Шрифт:
Вечерами мои соседи-полковники с курсантской сноровкой складывали обмундирование. Глядя на них, и я поступал так же. Как-то улегся и подумал: что может сделать человек сверх того, что уже сделал? Или всегда надо начинать сначала?
И сегодня с утра строевая. Полковник Мотяшкин долго выравнивал наши колонны. Сам он был грузным, короткошеим, но шагал удивительно легко корпус не дрогнет. Иван Артамонович наблюдателен: будто всех сразу видит нет сил избавиться от полковничьих глаз. Наша колонна поравнялась с ним.
– Хорошо шагаете, подполковник!
– крикнул он мне.
– Рад стараться!
– Ко мне!
– Есть!
– Ать-два! Ать-два!., Товарищи офицеры!
– зычно - откуда только голос!
– кричит полковник. Майдан замирает.
– Вот он, - кивает на меня, строевик. Слушай мою команду: пр-рямо, шагом арш!
Чуток корпус внаклон, левую ногу вперед и на полную ступню, потом правую... левую... А Мотяшкин, слегка откинув крупную голову назад, упоенно:
– Кр-ру... гом марш!
Под его счет "ать-два-три" - через левое плечо на сто восемьдесят градусов, с выбросом левой ноги.
– Шире шаг!
Еще в курсантской роте в Киеве натренировали меня, что называется, до артистизма. Точно и четко исполняю мотяшкинские команды.
– Молодцом, подполковник!
– Иван Артамонович вытирает со лба пот, будто он, а не я маршировал.
– Благодарю и прошу позволения на сутки отлучиться в город Краснодар по личному делу!
– выпаливаю неожиданно для себя.
Полковник, думаю, по инерции восторга, который он испытывал во время моего показательного марша, сказал:
– Вполне заслужили.
Но увольнительную подписал со скрипом, строго предупредил:
– Не опаздывать!
10
В город добрался на попутной машине. Куда идти? Зачем?
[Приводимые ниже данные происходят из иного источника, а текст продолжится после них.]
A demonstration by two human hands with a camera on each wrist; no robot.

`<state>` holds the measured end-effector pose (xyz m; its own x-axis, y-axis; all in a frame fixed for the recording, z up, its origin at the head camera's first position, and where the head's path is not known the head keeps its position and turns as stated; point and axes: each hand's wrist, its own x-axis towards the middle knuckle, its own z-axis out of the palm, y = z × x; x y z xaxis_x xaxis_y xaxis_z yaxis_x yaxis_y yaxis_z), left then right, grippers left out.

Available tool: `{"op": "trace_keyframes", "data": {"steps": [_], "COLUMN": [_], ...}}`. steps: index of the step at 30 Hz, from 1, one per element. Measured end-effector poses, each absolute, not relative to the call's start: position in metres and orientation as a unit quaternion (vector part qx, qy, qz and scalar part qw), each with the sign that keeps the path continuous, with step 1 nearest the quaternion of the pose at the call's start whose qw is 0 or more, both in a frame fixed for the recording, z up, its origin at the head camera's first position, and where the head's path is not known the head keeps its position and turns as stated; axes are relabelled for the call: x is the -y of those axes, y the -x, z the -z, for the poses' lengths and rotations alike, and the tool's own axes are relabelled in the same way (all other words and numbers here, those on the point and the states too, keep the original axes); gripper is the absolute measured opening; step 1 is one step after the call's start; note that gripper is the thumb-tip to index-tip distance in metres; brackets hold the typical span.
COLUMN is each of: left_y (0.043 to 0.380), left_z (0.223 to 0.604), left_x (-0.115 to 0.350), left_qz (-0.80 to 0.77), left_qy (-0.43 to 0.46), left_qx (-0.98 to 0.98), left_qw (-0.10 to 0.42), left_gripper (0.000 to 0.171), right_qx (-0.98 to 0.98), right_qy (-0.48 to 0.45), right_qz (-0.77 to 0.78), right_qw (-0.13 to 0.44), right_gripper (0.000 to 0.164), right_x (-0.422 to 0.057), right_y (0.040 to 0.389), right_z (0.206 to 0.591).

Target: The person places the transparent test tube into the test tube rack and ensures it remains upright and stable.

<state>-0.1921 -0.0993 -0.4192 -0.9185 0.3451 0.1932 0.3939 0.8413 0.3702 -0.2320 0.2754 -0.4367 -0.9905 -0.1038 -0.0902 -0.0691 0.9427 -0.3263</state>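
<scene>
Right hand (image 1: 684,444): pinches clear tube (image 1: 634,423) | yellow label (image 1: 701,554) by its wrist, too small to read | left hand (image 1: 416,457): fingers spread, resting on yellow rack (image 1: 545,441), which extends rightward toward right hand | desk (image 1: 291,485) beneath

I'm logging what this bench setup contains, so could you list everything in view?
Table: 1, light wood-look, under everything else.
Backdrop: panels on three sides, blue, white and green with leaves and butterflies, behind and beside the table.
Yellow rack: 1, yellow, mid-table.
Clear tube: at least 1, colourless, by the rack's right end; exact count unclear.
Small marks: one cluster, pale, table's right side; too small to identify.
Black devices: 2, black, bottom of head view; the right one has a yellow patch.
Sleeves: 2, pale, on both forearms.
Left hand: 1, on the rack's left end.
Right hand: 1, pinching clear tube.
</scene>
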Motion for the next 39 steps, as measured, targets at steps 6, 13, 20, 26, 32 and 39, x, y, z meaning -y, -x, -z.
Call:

Впрочем, хитрю...
Дни мои в резерве были заполнены до отказа: строевые и тактические учения, стрельбы и политзанятия. Как все, дневалил у входа в мотяшкинский штаб и придирчиво следил за блеском сапог и пуговиц на мундирах офицеров. Но в другой, глубоко затаенной стороне моей жизни нет-нет да и возникнет щемящее чувство вины перед женщиной, что живет в крохотном, домишке на окраине Краснодара. Почему так грубо я отнесся к ее душевной чуткости и доверчивости?..
Чем ближе к ее калитке, тем больше волнуюсь.
Вижу деда. Стоит там, где и стоял в первый раз, будто никуда и не уходил.
Поздоровались.
– Часом, подымить нэма чим?
– Найдем, старина.
– Отвалил кучу папирос.
Взял, хитровато прищурился:
– Закоротыло, га?
Не отвечая, стучу в калитку; дедок похихикивает.
Калитка приоткрылась, Галина скользнула по мне настороженным взглядом:
– Заходите...
– Сутулясь, пошла впереди меня.
В комнате, как и тогда, тепло, уютно. Сняв шапку, сказал:
– Сяду, с вашего позволения.
– И опустился на стул.
Чуть откинув голову, она выжидательно смотрела на меня.
– Хотите повинную?
– Я облизнул пересохшие губы.
– Не хочу...
– Уйти?
– спросил, вкладывая в одно это слово неловкость, чувство вины перед ней.
Она помолчала, села напротив меня, оперлась ладонью на край табуретки. Заговорила не спеша:
– В ту ночь хотелось плакать - разучилась!
– Секунду поколебалась. Мне казалось, что люди должны друг другу доверять, искать в человеке прежде всего хорошее...
– Что же с вами случилось?
– То же, что и со всеми... Ужас оккупации! Вы не можете себе представить - жизнь вне закона, "рабы" и "хозяева" с "новым порядком", а при них прихлебатели, да не с пустыми руками, с автоматами... А финал "оккупированная". Хоть плачь, хоть вой, но ты уже меченая...
– Старик, ваш сосед, знаете, что о вас?..
– Он гадина, мородер!.. Ходил на поле боя и грабил - убитых грабил. А сейчас грабит живых - доносами.
– Простите. Но вы вообще какая-то... н-неподходящая, что ли!...
Она грустно улыбнулась:
– И обижаться на вас трудно...
– Я солдат, обыкновенный солдат, привык напрямик...
– Не знаю, какими бывают необыкновенные солдаты. Но иногда вместо "напрямик" получается "напролом".
– Вдруг спохватилась: - Который час?
– Без четверти двенадцать.
– Ой, опаздываю...
Выбежала в сени. Вернулась в комнату в пальто, в стоптанных туфлях, в своем пуховом платке, перекрещенном на груди и узлом завязанном за спиной.